Partisan politics forces us apart
Partisan politics is nothing new. Our nation has endured political divides from the its very beginning. Ideologies force our perspectives to differ from those who don’t agree with us. It can be painful, disappointing, and certainly frustrating, especially for “We the People.”
Mother’s Day offered partisan reprieve
It’s time for a little optimism. John Dickerson, a CBS News Reporter, once said:
Mother’s Day is a welcome event in partisan times. Nearly everyone agrees that we should show mothers gratitude.
I hope you enjoyed celebrating Mother’s Day and that partisan politics did not cloud an otherwise sunny day for you.
Optimism still exists amid partisan rancor
Still, the political noise continues across a wide partisan divide. Philip Bump, national correspondent for the Washington Post, bravely suggests a reason to hope with his article, “Is it possible that the partisan divide has stalled?” First, though, he notes the partisanship severity we witness:
Animosity on Capitol Hill between Democrats and Republicans is extremely high. The aftermath of the 2020 presidential election and, in particular, partisan responses to the Capitol attack on Jan. 6 led to unusual public finger-pointing from one side of the aisle to the other.
Bump notes that the partisan divide is not just in Washington:
Public sentiment isn’t much better. Polling released earlier this year shows that a majority of Republicans and 4 in 10 Democrats view members of the other party not as political rivals but, instead, as enemies.
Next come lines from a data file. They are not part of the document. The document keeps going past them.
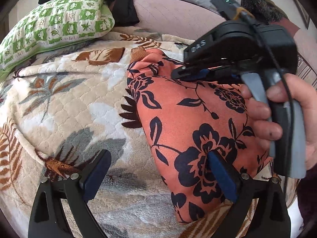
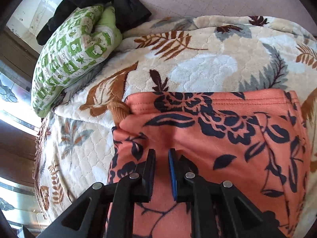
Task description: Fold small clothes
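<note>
We hold the left gripper [image 1: 158,176] spread over the orange floral garment's [image 2: 227,138] left edge, right gripper [image 2: 161,170] nearly closed on its cloth, open blanket [image 2: 198,69] left, green pillow [image 2: 73,59] beyond.

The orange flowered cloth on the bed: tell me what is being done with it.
A person is folding the orange flowered garment on a leaf-patterned blanket, a gripper in each hand. The right gripper has its fingers nearly closed, low over the cloth's middle; whether it pinches fabric is unclear. The left gripper is wide open, one finger over the cloth, holding nothing. The garment looks partly folded. A green pillow lies behind.
</note>
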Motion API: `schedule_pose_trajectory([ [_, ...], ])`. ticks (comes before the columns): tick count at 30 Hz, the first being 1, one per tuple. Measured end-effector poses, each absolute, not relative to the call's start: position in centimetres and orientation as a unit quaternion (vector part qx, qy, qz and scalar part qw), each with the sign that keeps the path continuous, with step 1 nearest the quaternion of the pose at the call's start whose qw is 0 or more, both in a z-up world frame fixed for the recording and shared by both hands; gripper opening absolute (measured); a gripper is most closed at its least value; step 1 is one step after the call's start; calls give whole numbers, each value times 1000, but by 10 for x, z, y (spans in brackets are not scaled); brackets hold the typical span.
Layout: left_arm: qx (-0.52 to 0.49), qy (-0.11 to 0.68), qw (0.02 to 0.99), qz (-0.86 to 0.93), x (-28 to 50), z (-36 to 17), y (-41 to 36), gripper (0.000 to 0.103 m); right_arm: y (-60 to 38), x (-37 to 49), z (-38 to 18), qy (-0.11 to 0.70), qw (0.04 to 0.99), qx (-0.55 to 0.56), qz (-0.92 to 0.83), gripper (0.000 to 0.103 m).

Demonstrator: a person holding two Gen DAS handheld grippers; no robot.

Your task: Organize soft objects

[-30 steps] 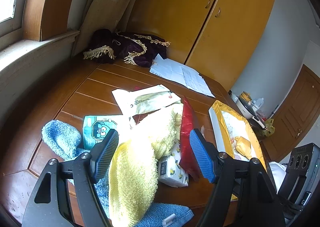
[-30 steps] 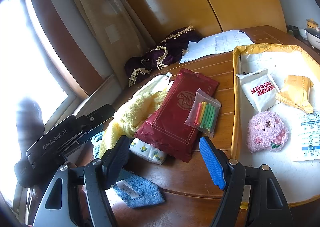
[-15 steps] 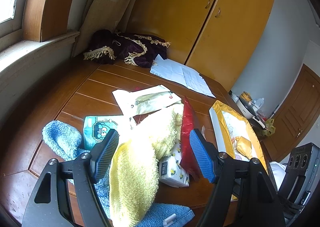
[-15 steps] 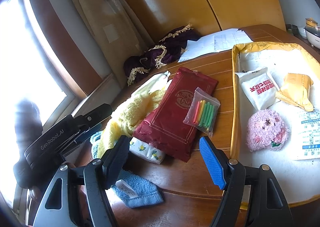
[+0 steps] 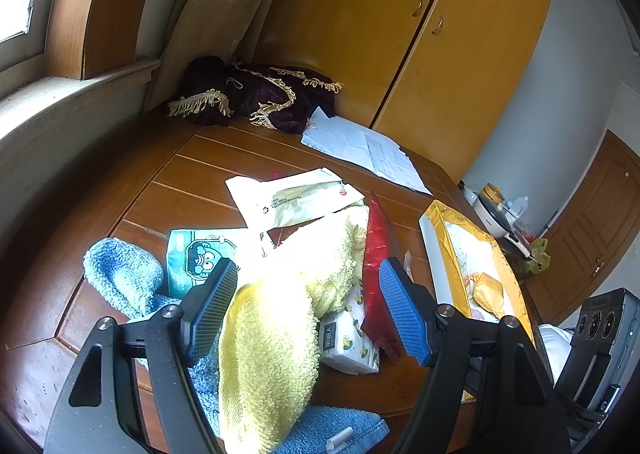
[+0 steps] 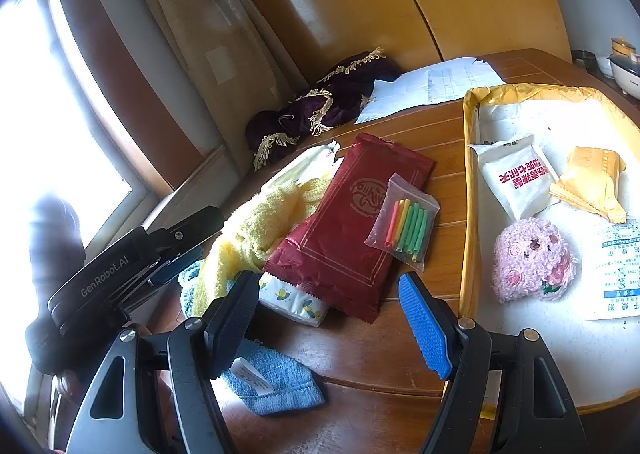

The article displays a chart by Voteview of the partisan divide in the U.S. House of Representatives. Bump explains:
Over the past 50 years or so, the average ideology of the two parties has grown apart. It’s been about two decades since the most conservative Democrat was more conservative than the most liberal Republican.
Bump provides a fair amount of analysis and charting to prove an optimistic point, saying:
What should stand out on that graph, though, is that both the ideological ranges each party’s caucus covers (the light-colored bars) and the average ideological value of the caucus haven’t moved a lot in recent Congresses. Neither, therefore, has the difference between the two parties’ average scores.
Partisan politics signals the death of our nation
Perhaps, just perhaps, the partisan divide has reached a turning point. If not, the warnings remain dire. Drawing on their best-seller, How Democracies Die, political scientists, Steven Levitsky and Daniel Ziblatt, expressed their concern:
When societies divide into partisan camps with profoundly different worldviews, and when those differences are viewed as existential and irreconcilable, political rivalry can devolve into partisan hatred. Parties come to view each other not as legitimate rivals, but as dangerous enemies. Losing ceases to be an accepted part of the political process and instead becomes a catastrophe.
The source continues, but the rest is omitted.